I was walking in town, and I saw something that amazed me. I felt it was funny, in fact I laughed. I know you are wandering what could have been so amazing, well when walking on the streets of Nairobi, there is hardly a turn where you wouldn’t see a beggar sitting on the side walk hoping that someone with a good heart or someone feeling generous would drop something for him or her, I drop once in a while but not all the time, but that beside the point. I can’t remember the exact street I was walking on but as I turned the corner of one of these streets, I saw the most amazing thing I have seen in a while, a beggar on the phone she was talking to someone in her language, and she seemed like she was in a very interesting conversation.

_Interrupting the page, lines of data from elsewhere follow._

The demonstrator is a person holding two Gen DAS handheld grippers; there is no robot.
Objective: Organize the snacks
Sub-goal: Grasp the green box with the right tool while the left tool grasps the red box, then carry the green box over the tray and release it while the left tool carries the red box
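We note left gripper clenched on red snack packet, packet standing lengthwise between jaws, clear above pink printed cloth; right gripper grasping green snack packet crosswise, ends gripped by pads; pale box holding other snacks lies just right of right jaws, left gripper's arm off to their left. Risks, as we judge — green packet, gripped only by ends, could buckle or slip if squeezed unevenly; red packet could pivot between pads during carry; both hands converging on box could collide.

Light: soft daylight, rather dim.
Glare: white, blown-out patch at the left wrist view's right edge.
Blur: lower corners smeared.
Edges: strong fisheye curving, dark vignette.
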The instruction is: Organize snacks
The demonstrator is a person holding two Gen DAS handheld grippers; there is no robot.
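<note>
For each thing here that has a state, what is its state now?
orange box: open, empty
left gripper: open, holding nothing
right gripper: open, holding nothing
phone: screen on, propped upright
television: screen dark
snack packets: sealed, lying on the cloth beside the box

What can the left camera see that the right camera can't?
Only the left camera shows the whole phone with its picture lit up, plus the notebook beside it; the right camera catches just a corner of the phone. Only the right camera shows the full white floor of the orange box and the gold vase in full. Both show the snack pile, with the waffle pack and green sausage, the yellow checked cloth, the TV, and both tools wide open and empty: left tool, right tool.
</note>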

It got me wondering, of cause that’s after I had laughed, now don’t get me wrong I wasn’t laughing at her situation , that’s just low I would never do that. What I was laughing at was the fact that she was talking to someone on a phone, while expecting people to drop something for her. Now I don’t know if it’s just me but that wasn’t motivation at all, that didn’t motivate me to want to help. I know it might seem sad that I would be more motivated to help someone who doesn’t have enough money to buy a phone or even buy credit to call anybody, but that’s what brings me to what I want to talk about today.
What motivates you to give to someone on the streets? I don’t know about you but there a number of things that motivate me, bear in mind am not always motivated to give. For me this is what goes on in my head when I see a needy person on the streets, do I feel bad for you, do I have enough money to spare, do I think given you any money will actually help you, do you look like you are in such a bad state that looking at you makes me wonder what kind of world we leave in? Those are possible questions that go through my head when I see a needy person on the streets.

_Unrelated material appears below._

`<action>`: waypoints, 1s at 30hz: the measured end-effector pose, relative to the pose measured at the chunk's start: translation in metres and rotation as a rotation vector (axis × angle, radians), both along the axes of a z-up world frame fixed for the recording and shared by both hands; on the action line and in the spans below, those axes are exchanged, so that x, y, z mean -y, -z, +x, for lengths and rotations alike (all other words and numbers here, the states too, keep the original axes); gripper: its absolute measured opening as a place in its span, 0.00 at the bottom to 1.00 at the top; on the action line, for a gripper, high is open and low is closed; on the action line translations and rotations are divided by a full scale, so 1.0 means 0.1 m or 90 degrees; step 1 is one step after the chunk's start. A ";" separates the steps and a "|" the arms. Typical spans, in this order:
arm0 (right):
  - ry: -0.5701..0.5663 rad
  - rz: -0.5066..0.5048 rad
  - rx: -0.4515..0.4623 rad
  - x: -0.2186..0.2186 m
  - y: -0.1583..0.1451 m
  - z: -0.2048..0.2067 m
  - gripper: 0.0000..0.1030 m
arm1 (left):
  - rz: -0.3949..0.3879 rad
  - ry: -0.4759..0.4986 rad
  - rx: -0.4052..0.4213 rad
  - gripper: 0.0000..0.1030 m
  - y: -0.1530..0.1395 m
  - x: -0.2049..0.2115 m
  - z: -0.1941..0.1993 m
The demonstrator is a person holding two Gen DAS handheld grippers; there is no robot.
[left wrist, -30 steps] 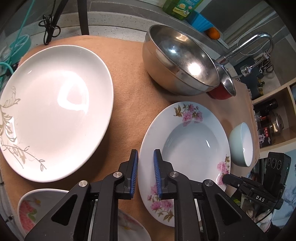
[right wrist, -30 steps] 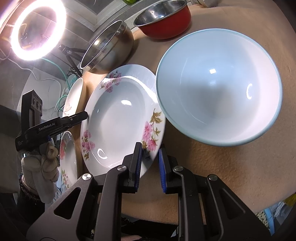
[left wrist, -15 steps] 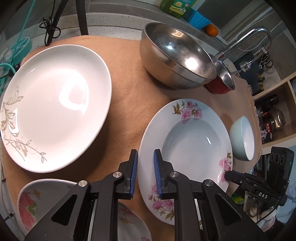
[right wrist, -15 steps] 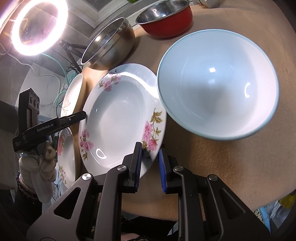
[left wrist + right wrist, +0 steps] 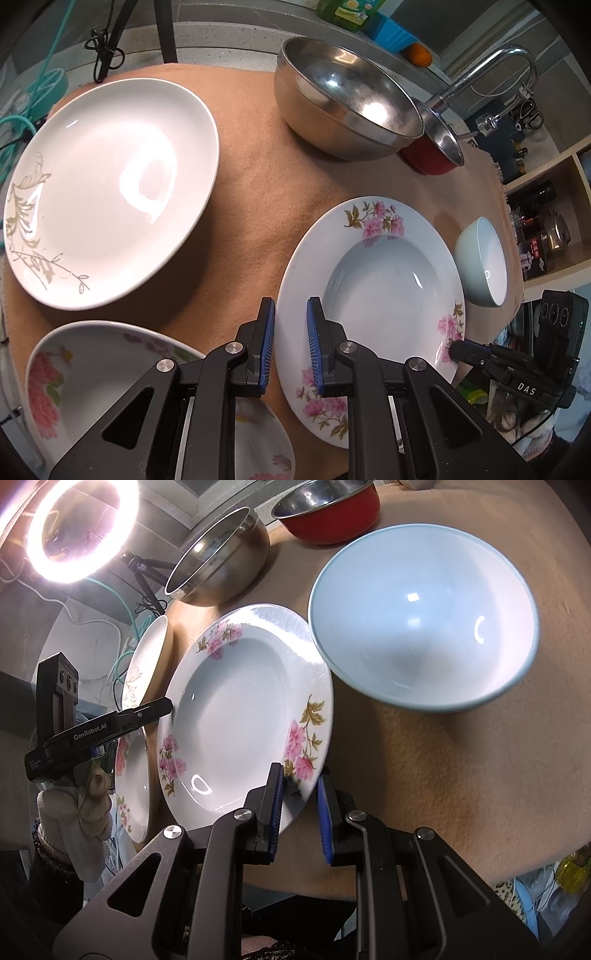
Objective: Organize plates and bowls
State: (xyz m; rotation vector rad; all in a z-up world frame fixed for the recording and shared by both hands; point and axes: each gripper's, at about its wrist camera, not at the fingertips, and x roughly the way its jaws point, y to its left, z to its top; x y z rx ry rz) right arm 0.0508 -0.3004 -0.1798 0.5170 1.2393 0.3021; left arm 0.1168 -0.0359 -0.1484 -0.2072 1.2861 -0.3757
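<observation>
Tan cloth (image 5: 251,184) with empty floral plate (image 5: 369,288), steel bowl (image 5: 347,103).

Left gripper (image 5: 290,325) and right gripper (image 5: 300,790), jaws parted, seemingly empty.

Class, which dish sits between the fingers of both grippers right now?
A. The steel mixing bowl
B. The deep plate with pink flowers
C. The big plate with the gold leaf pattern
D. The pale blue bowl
B: the left gripper and right gripper each straddle opposite rims of the deep flowered plate, jaws not closed.

Tan cloth-covered table (image 5: 251,206): plates (image 5: 110,192), bowls (image 5: 424,620).
</observation>
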 end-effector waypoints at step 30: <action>-0.018 0.003 -0.007 -0.07 0.07 -0.10 0.18 | 0.007 0.010 -0.004 0.15 -0.01 0.07 -0.20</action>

Do I feel bad for you, yes maybe I do, but usually that isn’t enough motivation for me to give, so there are very high possibilities that I won’t give. Do I have enough money to spare, probably yes, probably no, but how many times do I think of how much money I have to spare, I probably never have any money to spare, if the money finds its way to my pocket or wallet then there is most definitely a plan for it. So yes, not a good enough motivator. Do I think giving a needy person on the streets money will help him or her, most certainly not, I think doing that just encourages them to come back the next day, I strongly believe it doesn’t help, that too isn’t a strong enough motivator. Does he or she look like they are supposed to be on a hospital bed? That gets too me, it makes me feel really bad that we live in such a world that you would be kicked out of a hospital because you do not have enough money to pay. It is a great motivator, but do I do anything about their situation, do I even try to drop just a hundred shillings, no I don’t rather I walk away fast so I don’t have to look at these individuals and the problem they are facing.
You know how they say be the change you want, it’s easier said than done, moving away swiftly, I greatest motivator is me , if I feel philanthropic enough on any they and I happen to come by a needy person on the streets then I will most definitely give, the other one is if am lead by God to give. That is my motivation, what is yours post comment and let’s discuss this issue.